Paid self-driving car services are coming to Los Angeles, thanks to California regulators’ decision today to allow Alphabet subsidiary Waymo to operate in the city. Under the new ruling, Waymo is also allowed to launch service in much of the San Francisco Peninsula.
The California Public Utilities Commission’s decision is likely to be controversial. This was due to protests from local governments and agencies, including the Los Angeles Department of Transportation, the San Francisco County Transportation Authority, the City of South San Francisco and the County of San Mateo. All agree that local governments and citizens should have more input and oversight into expanded self-driving taxi services.
But California law allows state regulators, not local regulators, to decide where and how self-driving cars can operate in the state, a fact the CPUC cited in today’s decision.
Waymo spokesperson Julia Ilina said in a written statement that the company will “take a cautious and incremental approach to expansion by continuing to work closely with city officials, local communities and our partners.” She noted that the CPUC received There were 81 letters from individuals and organizations supporting Waymo’s expansion, including groups representing people with disabilities and business interests.
Irina said the company will take a “gradual approach” to rolling out services in Los Angeles and has “no immediate plans” to expand its commercial services to the San Francisco peninsula.

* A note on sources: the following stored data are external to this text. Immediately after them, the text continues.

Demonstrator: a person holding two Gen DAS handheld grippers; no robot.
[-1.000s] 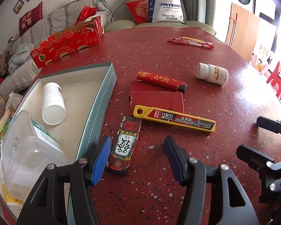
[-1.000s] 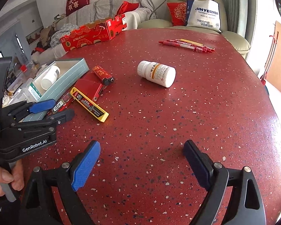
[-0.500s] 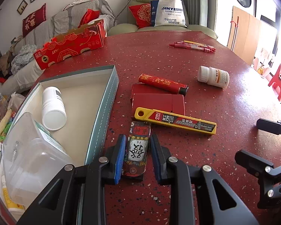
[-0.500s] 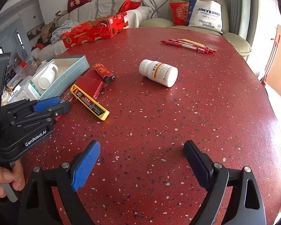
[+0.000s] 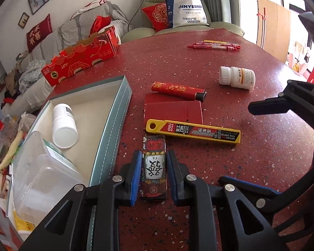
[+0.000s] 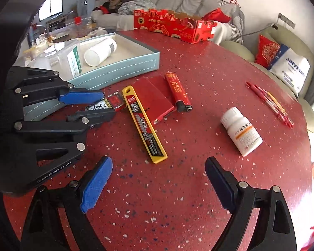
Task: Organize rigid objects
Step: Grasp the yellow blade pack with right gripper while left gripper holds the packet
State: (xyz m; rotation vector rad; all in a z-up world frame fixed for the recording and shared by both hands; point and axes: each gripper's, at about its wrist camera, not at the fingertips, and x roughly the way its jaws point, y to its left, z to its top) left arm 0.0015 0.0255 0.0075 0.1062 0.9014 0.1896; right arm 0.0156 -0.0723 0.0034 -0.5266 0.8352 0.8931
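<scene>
- The left gripper [image 5: 153, 174] has just been closing its jaws. Now they sit snug on both long sides of a small printed card pack [image 5: 154, 168]. The pack lies flat on the red table [image 5: 230, 167].
- The blue pads [image 5: 136, 175] touch the pack's sides, so the grip looks tight.
- The pack lies just beside the long wall of the teal tray [image 5: 115, 133].
- Just past the pack lies a yellow blade case [image 5: 193, 131]. One end of the case almost touches the pack's far end.
- Behind the yellow case lies a flat red box [image 5: 173, 109]. A red lighter [image 5: 178, 90] lies against its far edge.
- A white pill bottle [image 5: 236, 77] lies on its side, well apart from the others, out to the right.
- Some red pens [image 5: 214, 46] lie far back on the table.
- Inside the tray lies a white bottle [image 5: 62, 125] on its side. A clear plastic box [image 5: 41, 173] is in the tray's near end.
- A long red carton [image 5: 81, 56] sits on the table behind the tray.
- The right gripper [image 6: 157, 185] has its jaws wide apart. It holds nothing and only bare table shows between them.
- From the right wrist view, the yellow blade case [image 6: 145, 125] lies just ahead of the right gripper. The pill bottle [image 6: 241, 131] lies off to the right.
</scene>
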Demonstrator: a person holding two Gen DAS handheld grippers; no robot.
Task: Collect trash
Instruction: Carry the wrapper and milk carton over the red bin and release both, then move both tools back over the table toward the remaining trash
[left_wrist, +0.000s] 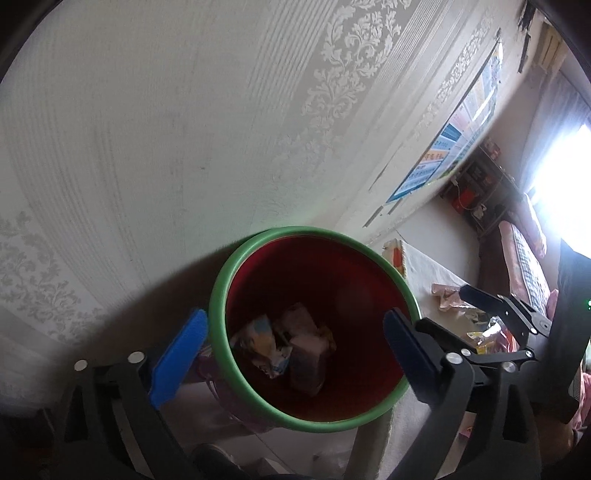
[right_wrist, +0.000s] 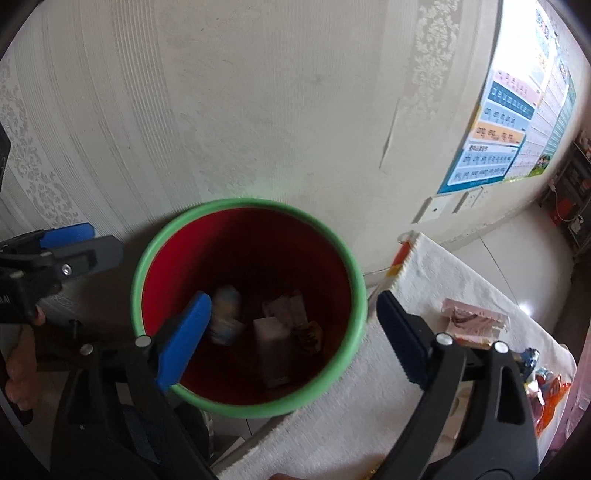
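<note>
A round bin (left_wrist: 221, 291) (right_wrist: 356, 280) with a green rim and red inside stands by the wall next to the table. Several crumpled wrappers (left_wrist: 291, 343) (right_wrist: 273, 332) lie at its bottom. My left gripper (left_wrist: 291, 350) is open and empty above the bin's mouth. My right gripper (right_wrist: 291, 336) is open and empty, also over the bin. The right gripper (left_wrist: 491, 306) shows in the left wrist view over the table. The left gripper (right_wrist: 70, 247) shows at the left edge of the right wrist view. More wrappers (right_wrist: 472, 321) (left_wrist: 454, 295) lie on the table.
A table with a white cloth (right_wrist: 436, 273) (left_wrist: 428, 266) stands right of the bin. Colourful snack packets (right_wrist: 546, 391) lie near its right end. A patterned wall (right_wrist: 258, 110) with a poster (right_wrist: 495, 147) is close behind. A dark shelf (left_wrist: 476, 181) stands far right.
</note>
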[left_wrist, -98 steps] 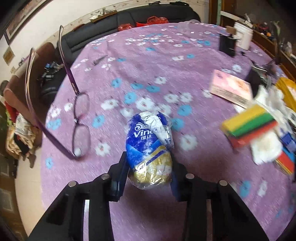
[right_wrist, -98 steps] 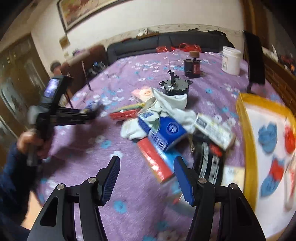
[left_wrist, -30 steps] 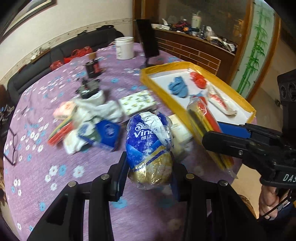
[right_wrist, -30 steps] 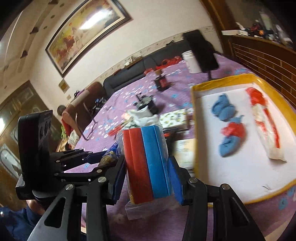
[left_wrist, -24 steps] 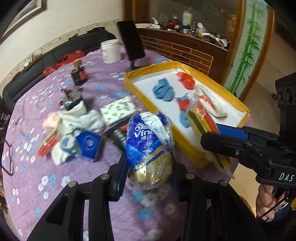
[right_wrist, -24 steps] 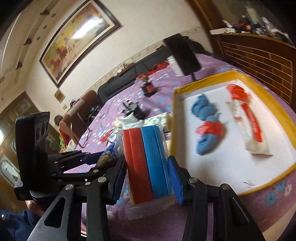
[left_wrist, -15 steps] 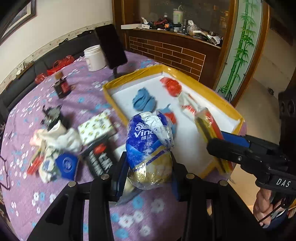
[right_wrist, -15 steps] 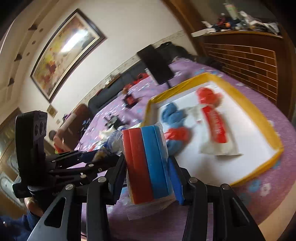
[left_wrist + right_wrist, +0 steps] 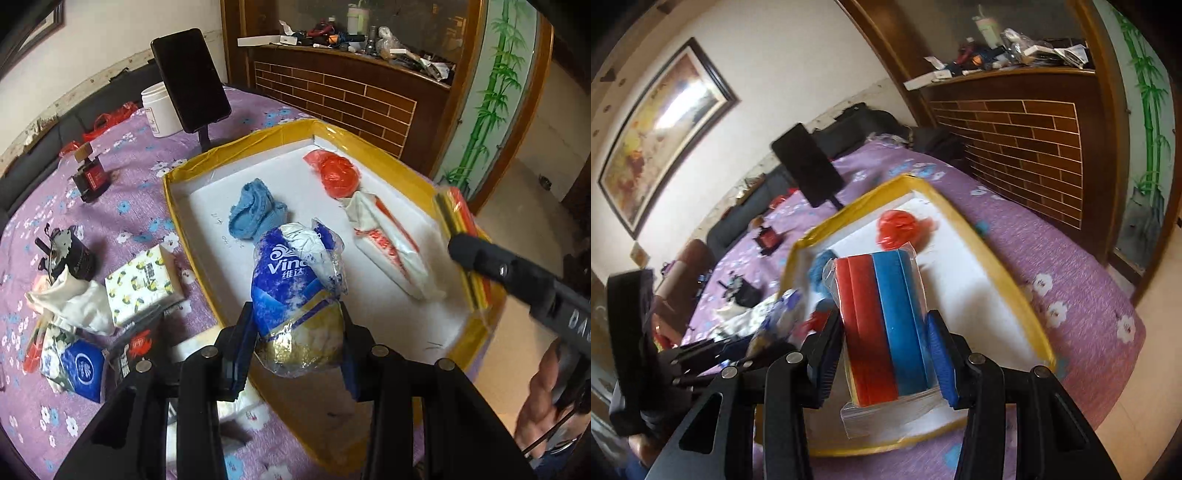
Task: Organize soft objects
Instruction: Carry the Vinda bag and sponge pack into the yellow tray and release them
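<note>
My left gripper (image 9: 295,354) is shut on a blue and gold tissue pack (image 9: 297,295), held over the near edge of the yellow tray (image 9: 173,206). My right gripper (image 9: 884,365) is shut on a wrapped pack of red and blue sponges (image 9: 884,328), also above the tray (image 9: 1001,273). From the left wrist view the right gripper (image 9: 476,258) and its sponge pack (image 9: 460,221) hang over the tray's right rim. Inside the tray lie a blue cloth bundle (image 9: 255,210), a red bundle (image 9: 338,173) and a white and red packet (image 9: 388,247).
Left of the tray on the purple floral cloth (image 9: 125,192) lie tissue packs (image 9: 142,284), a white sock (image 9: 74,302), a blue pack (image 9: 79,365) and a black device (image 9: 70,254). A phone on a stand (image 9: 190,79) and a white jar (image 9: 159,110) stand behind the tray. A brick-faced cabinet (image 9: 351,99) is beyond.
Both grippers have travelled sideways with their loads to over the tray. The pile of loose items has slid to the left of the left wrist view; the right gripper has rolled.
</note>
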The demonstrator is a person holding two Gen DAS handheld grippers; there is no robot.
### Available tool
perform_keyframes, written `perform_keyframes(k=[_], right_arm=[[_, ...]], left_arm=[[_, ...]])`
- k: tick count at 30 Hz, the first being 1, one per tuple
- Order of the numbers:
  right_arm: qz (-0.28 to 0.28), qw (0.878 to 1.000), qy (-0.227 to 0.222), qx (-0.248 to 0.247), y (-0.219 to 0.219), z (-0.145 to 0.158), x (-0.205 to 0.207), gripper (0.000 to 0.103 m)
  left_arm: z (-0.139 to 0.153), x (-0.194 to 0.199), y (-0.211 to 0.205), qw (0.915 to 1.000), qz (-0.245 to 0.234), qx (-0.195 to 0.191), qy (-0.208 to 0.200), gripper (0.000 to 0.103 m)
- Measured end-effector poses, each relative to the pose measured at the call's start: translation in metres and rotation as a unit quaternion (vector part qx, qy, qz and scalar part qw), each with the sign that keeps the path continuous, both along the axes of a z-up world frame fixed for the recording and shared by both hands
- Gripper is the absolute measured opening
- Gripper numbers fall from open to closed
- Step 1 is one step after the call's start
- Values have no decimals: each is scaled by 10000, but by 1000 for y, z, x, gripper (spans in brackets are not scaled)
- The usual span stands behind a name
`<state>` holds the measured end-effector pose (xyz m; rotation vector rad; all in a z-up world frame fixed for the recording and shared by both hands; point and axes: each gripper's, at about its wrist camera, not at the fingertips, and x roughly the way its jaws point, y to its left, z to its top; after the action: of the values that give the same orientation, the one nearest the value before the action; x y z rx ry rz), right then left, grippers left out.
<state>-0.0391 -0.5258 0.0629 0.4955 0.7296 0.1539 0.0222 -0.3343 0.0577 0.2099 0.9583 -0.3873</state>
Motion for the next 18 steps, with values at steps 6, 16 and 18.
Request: perform_keyframes(k=[6,16,18], right_arm=[[197,9980,99,-589,0,31,44,49],[766,9924,700,-659,34,37,160,49],[738,9916,881,-598,38,27,176,49]], left_arm=[[4,21,-3,9997,118,114,-184,39],[12,95,6,9975,680,82,-194,39],[4,110,10,9969,780,36,3,39]])
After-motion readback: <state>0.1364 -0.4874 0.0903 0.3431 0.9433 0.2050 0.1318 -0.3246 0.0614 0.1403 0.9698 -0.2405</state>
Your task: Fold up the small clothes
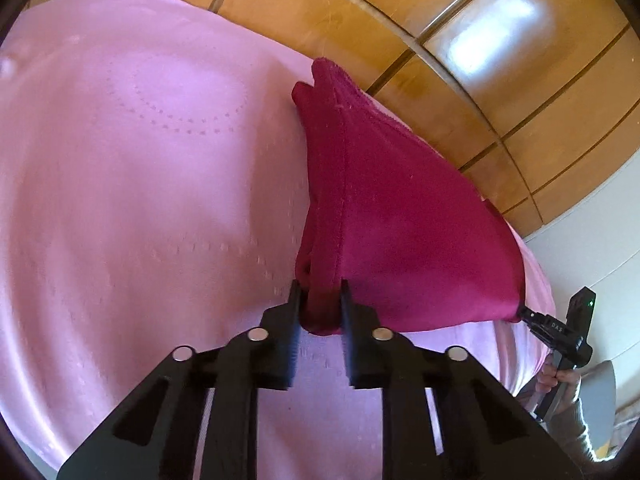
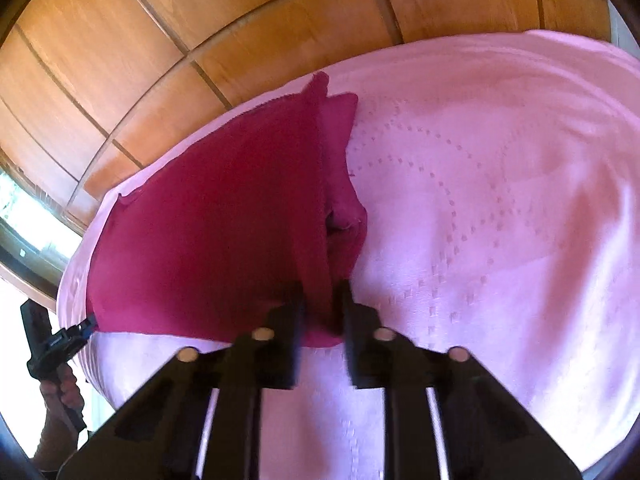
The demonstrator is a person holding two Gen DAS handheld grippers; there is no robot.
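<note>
A small magenta garment (image 1: 400,216) hangs stretched between both grippers above a pink bedspread (image 1: 140,160). My left gripper (image 1: 320,300) is shut on one bunched corner of the garment. My right gripper (image 2: 320,300) is shut on the opposite corner of the garment (image 2: 216,232). The right gripper also shows in the left wrist view (image 1: 524,312) at the garment's far right corner, and the left gripper shows in the right wrist view (image 2: 90,322) at the far left corner. The garment's far end rests on the bedspread (image 2: 500,200).
The bed's edge runs beside a floor of brown tiles (image 1: 460,60), also in the right wrist view (image 2: 200,40). A white wall (image 1: 592,248) and a bright window (image 2: 28,224) stand beyond. The person's hands (image 1: 560,378) hold the gripper handles.
</note>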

The decision presents Waymo with perhaps its biggest challenge yet: delivering service in the second most populous city in the United States and coming under scrutiny from government officials who have been skeptical of its technology from the start. Last fall, Los Angeles Mayor Karen Bass wrote to California regulators saying her city had the technical knowledge and capabilities to determine how and where self-driving cars could operate within their limits. She cited the troubles robo-taxi companies had when they first started operating on San Francisco streets and argued that city officials are best positioned to “maximize the benefits of new transportation technologies and mitigate harm to our diverse communities.”
The California Legislature is considering multiple bills that would give local lawmakers more oversight of self-driving car technology.
Waymo currently operates paid taxi services in the city of San Francisco and the Phoenix, Arizona, metropolitan area. The company has been operating a pilot service in parts of Los Angeles since the fall. Waymo also announced its intention to launch services in Austin, Texas.
The company’s initial Los Angeles service area covers most of the city, from Pacific Palisades to the west, Hollywood to the north, East Los Angeles to the east and Gardena and Compton to the south. In the Bay Area, passengers can now ride robotaxis between San Francisco and Sunnyvale, bounded to the west by Interstate 280.
Self-driving car developers have had a rough few months. Waymo and General Motors subsidiary Cruise were involved in high-profile crashes last summer after both companies were allowed to start collecting fares from passengers in San Francisco. In one incident, a Cruise vehicle failed to avoid a fire truck at an intersection and collided with a fire truck. Two months later, the company was stripped of its license to operate in California after government officials claimed it failed to disclose details of a crash that seriously injured a pedestrian. Cruise has since halted testing nationwide, laid off nearly a quarter of its staff and replaced nearly all of its top executives. Another company, Motional, said it would cut 5% of its workforce this week after a major backer said it would reduce funding.
But at least in Los Angeles and the Bay Area, the future of driverless technology is looking good: Waymo may begin its paid driverless passenger transportation service in the expanded area “effective immediately,” the CPUC wrote.
Updated: March 11, 2024, 7:38 pm ET: This article has been updated to include further comments from Waymo.